Day 7: Cliff walking
We really wanted to hike at least part of the Na Pali coast this trip, but alas, the weather conspired to keep us away once again. Torrents of rain last night made the trail too muddy and the streams too fast to ford. So off to the sunny south of Kauai - the Poipu Beach area. It's an hour and 10 minutes drive from the North Shore where we are staying. Our aim is to hike along the coast from shipwreck beach to Mahaulepu beach - 4 miles RT. There are lava flow cliffs between the beaches. Mary and I had last been to Poipu area in 1987, five years before the most devastating hurricane in Hawaii's recorded history, Hurricane Iniki.
Getting to shipwreck proved to be unsolvable by us, so we opted for starting at the other end of the trail, Mahaulepu - 2 miles over a rough dirt road to a clearing 50 yards from the beach. We ate our picnic lunch on the beach. After an hour we headed out, taking off our shoes and socks to ford a stream at the far end of the beach. Shoes back on, we headed up a path through thick brush. At a clearing we looked down on a scene that looked like a set for the TV series, "Lost". Lava caves! There was a clearing with a fire pit and ringed on 3 sides with cliffs and caves. We left the "scene" and walked out into a flat open area above the pounding surf. We noticed a nearby spot marked with white cardboard formed in a 10'x10' cross. It had to be a helicopter landing spot to move the "Lost" characters to and from the set! However, this is pure speculation on my part.
We hiked a couple of miles along the cliffs and then went back the way we'd come.
At the end of the hike at the beach picnic site, there was a comical scene of us trying to rinse our feet in the surf and then hop on one foot while drying the other then putting the dry shoe back on. I'm sure you can imagine that we didn't return to the parking area with dry feet and shoes!

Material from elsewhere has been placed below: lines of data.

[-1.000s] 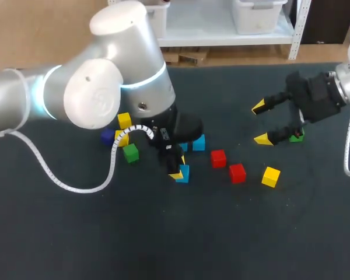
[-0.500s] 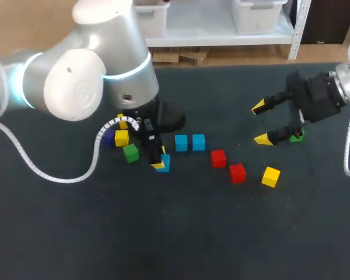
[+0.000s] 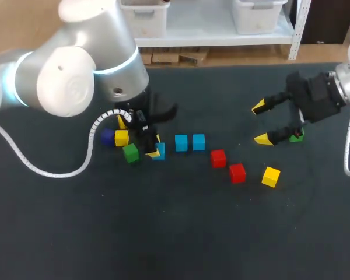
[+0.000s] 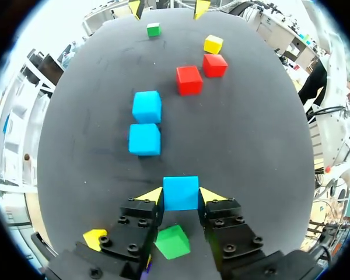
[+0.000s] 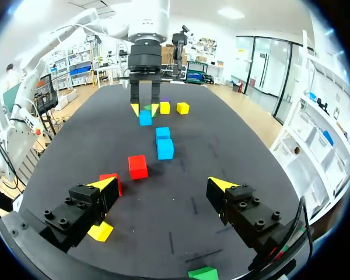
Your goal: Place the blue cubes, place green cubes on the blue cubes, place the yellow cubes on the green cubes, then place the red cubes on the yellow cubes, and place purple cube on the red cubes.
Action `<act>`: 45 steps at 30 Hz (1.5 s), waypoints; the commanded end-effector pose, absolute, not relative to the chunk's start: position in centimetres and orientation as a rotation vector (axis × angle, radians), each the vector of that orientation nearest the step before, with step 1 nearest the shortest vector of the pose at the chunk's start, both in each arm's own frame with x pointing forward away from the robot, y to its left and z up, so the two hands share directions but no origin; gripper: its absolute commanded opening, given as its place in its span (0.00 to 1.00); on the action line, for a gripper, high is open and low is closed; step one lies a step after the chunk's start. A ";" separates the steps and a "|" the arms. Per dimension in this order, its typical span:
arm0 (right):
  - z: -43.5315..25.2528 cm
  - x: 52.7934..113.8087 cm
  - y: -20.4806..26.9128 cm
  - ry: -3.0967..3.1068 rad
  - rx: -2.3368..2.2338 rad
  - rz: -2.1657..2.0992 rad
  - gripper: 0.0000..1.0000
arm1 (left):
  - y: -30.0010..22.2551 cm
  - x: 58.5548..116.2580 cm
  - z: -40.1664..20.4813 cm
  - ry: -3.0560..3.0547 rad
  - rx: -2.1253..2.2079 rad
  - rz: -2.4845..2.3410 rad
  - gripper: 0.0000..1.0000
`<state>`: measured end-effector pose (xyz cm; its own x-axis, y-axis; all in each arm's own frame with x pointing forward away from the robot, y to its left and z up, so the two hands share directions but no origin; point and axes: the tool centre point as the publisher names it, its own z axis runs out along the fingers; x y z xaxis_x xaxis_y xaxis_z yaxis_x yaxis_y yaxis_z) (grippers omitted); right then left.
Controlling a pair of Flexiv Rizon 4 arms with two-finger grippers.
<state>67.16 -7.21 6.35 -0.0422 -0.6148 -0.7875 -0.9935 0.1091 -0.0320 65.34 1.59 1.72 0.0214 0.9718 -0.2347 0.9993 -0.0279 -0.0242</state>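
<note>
The dark, matte surface (image 3: 163, 233) carries everything, and my bulky silver left arm (image 3: 76, 76) reaches in low over its left-middle part. My right arm (image 3: 344, 87) hangs well off to the other side. The right claw (image 3: 261, 123) is released, its fingers spread wide over bare cloth, with a green cube (image 3: 296, 137) just beside it. My left claw (image 4: 181, 195) is clenched on a blue cube (image 4: 181, 192), one yellow tip pressed flat against each opposite face. What matters next, I judge, is that the two other blue cubes (image 4: 144, 140) lie straight ahead of this claw, close together in one line with the held one and a small gap away. The left arm is far nearer to them than the right. All cubes look hard, smooth and sharp-edged, so flat faces should seat well. Two red cubes (image 3: 218, 158) and a yellow cube (image 3: 270, 176) lie beyond. Another green cube (image 3: 130, 153), a second yellow cube (image 3: 121, 137) and the purple cube (image 3: 107, 136) sit just behind my claw.
</note>
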 end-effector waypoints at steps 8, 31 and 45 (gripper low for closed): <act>6.3 67.2 -7.2 1.730 -1.577 0.737 1.00 | 0.8 67.5 1.4 2.077 2.160 -0.286 0.00; 6.3 67.2 -7.2 1.730 -1.577 0.737 1.00 | 0.5 68.9 0.8 2.071 2.159 -0.314 0.00; 6.3 67.2 -7.2 1.730 -1.577 0.737 1.00 | 0.5 69.5 0.3 2.073 2.158 -0.319 0.00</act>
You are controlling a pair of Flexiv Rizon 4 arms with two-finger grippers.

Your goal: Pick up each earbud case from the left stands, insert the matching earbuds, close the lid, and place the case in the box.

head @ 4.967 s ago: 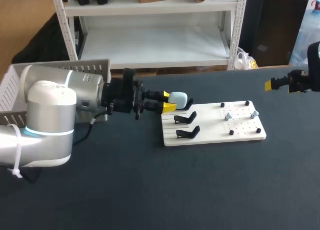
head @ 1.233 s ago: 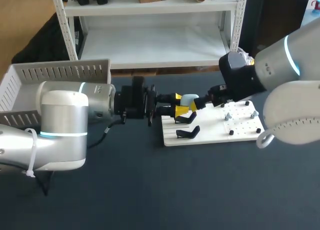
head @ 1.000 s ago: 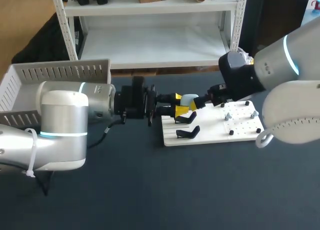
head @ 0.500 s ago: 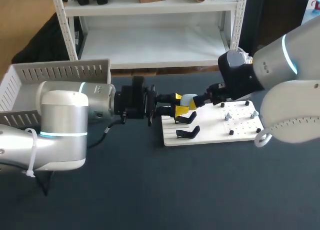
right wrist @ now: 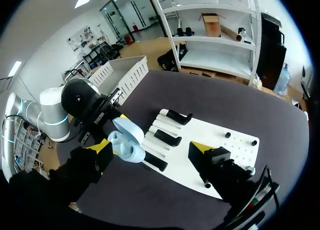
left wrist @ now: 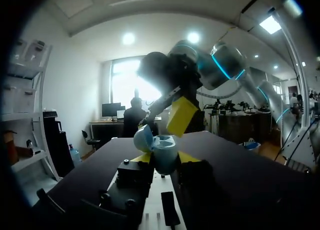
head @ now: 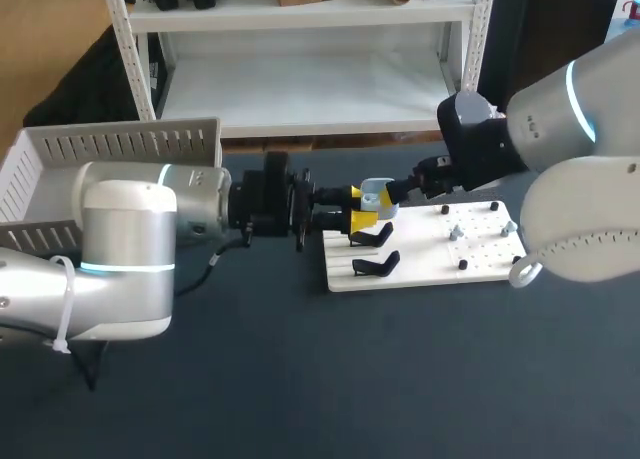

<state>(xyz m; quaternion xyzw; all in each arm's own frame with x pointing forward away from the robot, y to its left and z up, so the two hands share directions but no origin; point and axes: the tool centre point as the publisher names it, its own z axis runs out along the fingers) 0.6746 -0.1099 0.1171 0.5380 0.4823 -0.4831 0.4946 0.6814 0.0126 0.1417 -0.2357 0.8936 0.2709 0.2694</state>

The PT cruiser didn't fare too well in the muddy parking area either. It was coated in mud from other vehicles spraying it with spinning wheels in the mud puddles. And chickens. They are EVERYWHERE in Kauai. They are feral and have no natural predators and there is plenty for them to eat. The roosters are descended from escaped Philippine fighting cocks that were brought to the island illegally. They have beautiful plumage and long, sharp spurs. They're not particularly afraid of humans. We left in the silver and brown streaked PT and drove to highly developed Poipu Beach area. Nearly every foot of beach area now has condos and hotel resorts built up to it. It was not recognizable as the same place we had stayed for 10 days back 1987. Two miles away is the famed "spouting horn," a lava tube formation on the coast that spouts a geyser of water and foam with each surge of the surf. The rush of water in the lava tubes forces a rush of air out that sounds like moaning.
Our hour plus drive back to Princeville included a tropical downpour which washed off most of our festoons of mud.